TASK PROMPT: Exactly as written, print the lines from the top of the listing through the line containing "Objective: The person"; include no pictures.

-=-=-

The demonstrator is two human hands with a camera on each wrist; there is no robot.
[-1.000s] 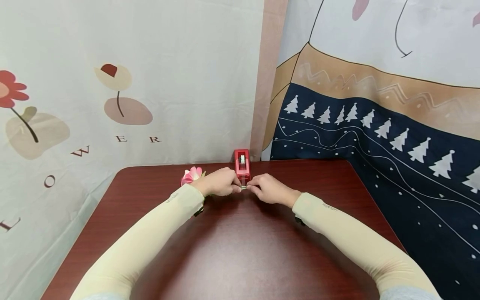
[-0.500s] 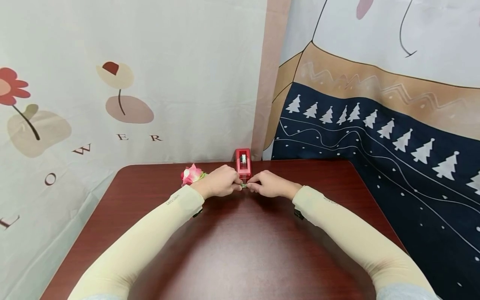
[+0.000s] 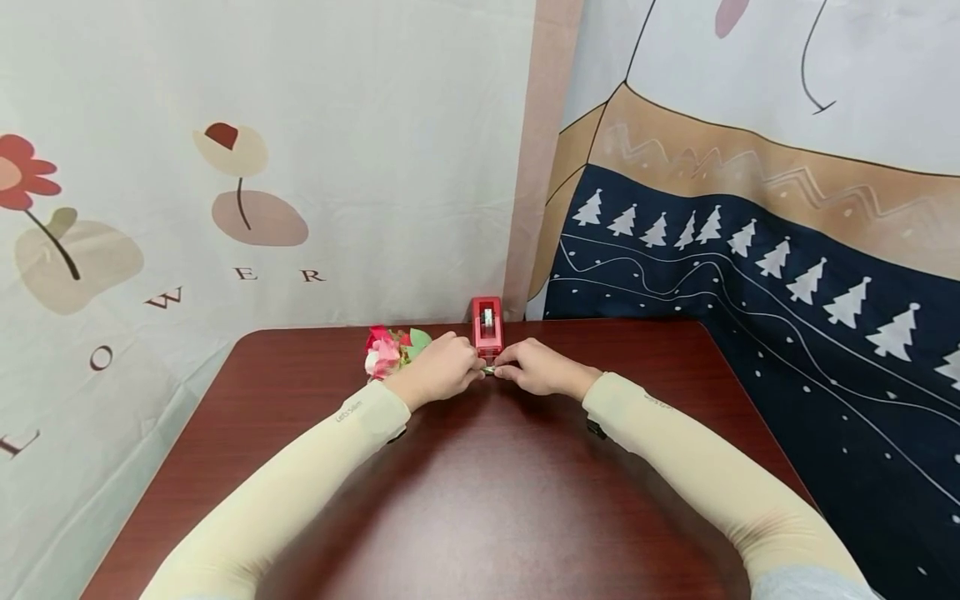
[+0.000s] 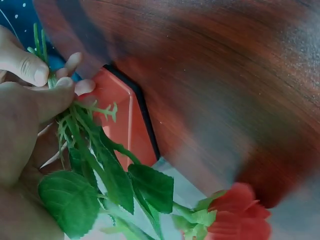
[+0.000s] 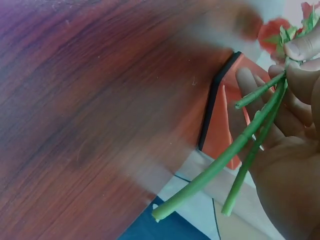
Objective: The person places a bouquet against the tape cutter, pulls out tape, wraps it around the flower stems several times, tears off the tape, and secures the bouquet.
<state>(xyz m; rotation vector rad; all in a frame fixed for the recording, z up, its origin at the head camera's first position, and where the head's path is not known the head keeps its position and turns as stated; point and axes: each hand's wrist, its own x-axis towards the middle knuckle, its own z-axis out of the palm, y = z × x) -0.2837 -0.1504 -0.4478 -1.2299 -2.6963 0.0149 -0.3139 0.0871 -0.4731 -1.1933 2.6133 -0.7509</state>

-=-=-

ANSWER TO THIS TASK:
The demonstrator is two human hands with a camera on each wrist; there is no robot.
[-1.000s] 
[-0.500s] 
[+0.000s] 
[+0.000s] 
[+0.000s] 
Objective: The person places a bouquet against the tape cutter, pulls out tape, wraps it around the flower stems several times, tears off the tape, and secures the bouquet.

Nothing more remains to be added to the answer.